Third, the only funding so far announced is £140m. Across 100 estates that’s a tiny amount and is unlikely to be sufficient to deliver the quality of regeneration that’s being talked about. We should be aiming to replicate the best quality estate regenerations, such as the Packington Estate in Islington which was used extensively as a case study in the government’s media yesterday. This project alone took at least £33m of government subsidy – and that was in a very high value area where lots of cross-subsidy from sales was available. Private finance can support regeneration, but it’s not a form of subsidy and so can’t provide genuinely affordable housing on its own.

All these challenges could be overcome if the government is willing to put in extra investment and to make exemptions from the Housing Bill.

But there’s a further challenge.

Many people, including many residents of council estates, will be very suspicious of the government’s motives. People will be worried that the programme is just an excuse to get rid of affordable, secure homes and replace them with homes to buy that are unaffordable to existing residents. These worries are entirely understandable when the recent track record of estate regeneration is far from stellar.

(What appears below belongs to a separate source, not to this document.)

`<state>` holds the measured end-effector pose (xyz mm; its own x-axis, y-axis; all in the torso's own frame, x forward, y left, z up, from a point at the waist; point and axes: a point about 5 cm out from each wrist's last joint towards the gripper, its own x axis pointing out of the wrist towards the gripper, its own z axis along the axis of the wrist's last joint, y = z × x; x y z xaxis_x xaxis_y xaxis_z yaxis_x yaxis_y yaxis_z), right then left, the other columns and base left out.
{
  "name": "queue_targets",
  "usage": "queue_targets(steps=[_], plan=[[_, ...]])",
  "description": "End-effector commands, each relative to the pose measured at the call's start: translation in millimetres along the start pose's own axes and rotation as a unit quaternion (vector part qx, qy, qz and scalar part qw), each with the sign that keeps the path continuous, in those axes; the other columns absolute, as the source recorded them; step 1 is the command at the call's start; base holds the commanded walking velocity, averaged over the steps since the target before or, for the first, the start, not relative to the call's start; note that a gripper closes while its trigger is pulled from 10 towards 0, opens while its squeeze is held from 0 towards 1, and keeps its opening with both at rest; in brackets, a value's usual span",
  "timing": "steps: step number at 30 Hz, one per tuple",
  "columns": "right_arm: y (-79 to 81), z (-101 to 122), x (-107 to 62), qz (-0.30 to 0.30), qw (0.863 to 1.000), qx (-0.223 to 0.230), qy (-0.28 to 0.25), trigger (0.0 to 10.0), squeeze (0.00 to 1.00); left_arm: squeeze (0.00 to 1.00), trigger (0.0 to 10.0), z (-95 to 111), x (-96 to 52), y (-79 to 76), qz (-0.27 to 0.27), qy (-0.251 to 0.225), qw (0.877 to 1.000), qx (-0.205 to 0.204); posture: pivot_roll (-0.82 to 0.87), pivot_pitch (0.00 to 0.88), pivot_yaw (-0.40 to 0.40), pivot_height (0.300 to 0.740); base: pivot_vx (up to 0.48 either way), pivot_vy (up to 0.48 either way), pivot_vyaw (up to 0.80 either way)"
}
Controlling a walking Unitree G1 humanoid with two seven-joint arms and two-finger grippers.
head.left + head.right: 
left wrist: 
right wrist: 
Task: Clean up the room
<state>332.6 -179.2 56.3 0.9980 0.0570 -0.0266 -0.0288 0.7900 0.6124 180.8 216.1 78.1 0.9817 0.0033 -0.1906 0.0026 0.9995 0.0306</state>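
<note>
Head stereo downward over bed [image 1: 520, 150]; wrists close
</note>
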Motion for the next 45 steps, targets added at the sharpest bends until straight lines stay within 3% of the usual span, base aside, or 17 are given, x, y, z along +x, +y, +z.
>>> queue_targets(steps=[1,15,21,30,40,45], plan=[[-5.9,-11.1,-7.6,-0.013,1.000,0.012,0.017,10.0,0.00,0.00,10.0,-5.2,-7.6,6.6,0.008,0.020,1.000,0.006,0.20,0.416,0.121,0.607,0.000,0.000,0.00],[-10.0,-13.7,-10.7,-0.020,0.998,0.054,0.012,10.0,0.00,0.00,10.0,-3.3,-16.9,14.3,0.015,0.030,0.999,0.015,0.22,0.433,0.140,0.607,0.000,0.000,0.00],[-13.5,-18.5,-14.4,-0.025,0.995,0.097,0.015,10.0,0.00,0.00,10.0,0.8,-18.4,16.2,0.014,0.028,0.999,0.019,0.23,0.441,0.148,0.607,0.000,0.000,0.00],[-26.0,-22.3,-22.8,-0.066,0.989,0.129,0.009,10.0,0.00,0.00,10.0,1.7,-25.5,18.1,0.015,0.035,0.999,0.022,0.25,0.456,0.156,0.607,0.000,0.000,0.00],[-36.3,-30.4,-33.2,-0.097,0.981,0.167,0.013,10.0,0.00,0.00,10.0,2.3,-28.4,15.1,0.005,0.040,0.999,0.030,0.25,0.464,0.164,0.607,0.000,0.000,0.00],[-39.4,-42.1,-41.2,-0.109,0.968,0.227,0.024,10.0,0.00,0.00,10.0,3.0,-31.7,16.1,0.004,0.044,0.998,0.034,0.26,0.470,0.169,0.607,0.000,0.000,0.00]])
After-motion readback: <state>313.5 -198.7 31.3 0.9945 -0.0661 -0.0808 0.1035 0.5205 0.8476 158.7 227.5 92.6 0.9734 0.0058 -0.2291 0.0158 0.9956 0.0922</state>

So to address these concerns, the government must be crystal clear that:

  • All existing social tenants will have a better home, at the same rent level and with the same or better security.
  • The extra homes built will be affordable for a range of Londoners, not just high earners.
  • There will be high quality, local housing for all those who have to move temporarily while regeneration goes ahead.

With these guarantees it may just be possible to get a sceptical public (and more importantly tenants) on board. Without it, this programme could join the long list of estate regeneration plans that have ended up bogged down in decades of confrontation, and failing to build the new affordable homes we need.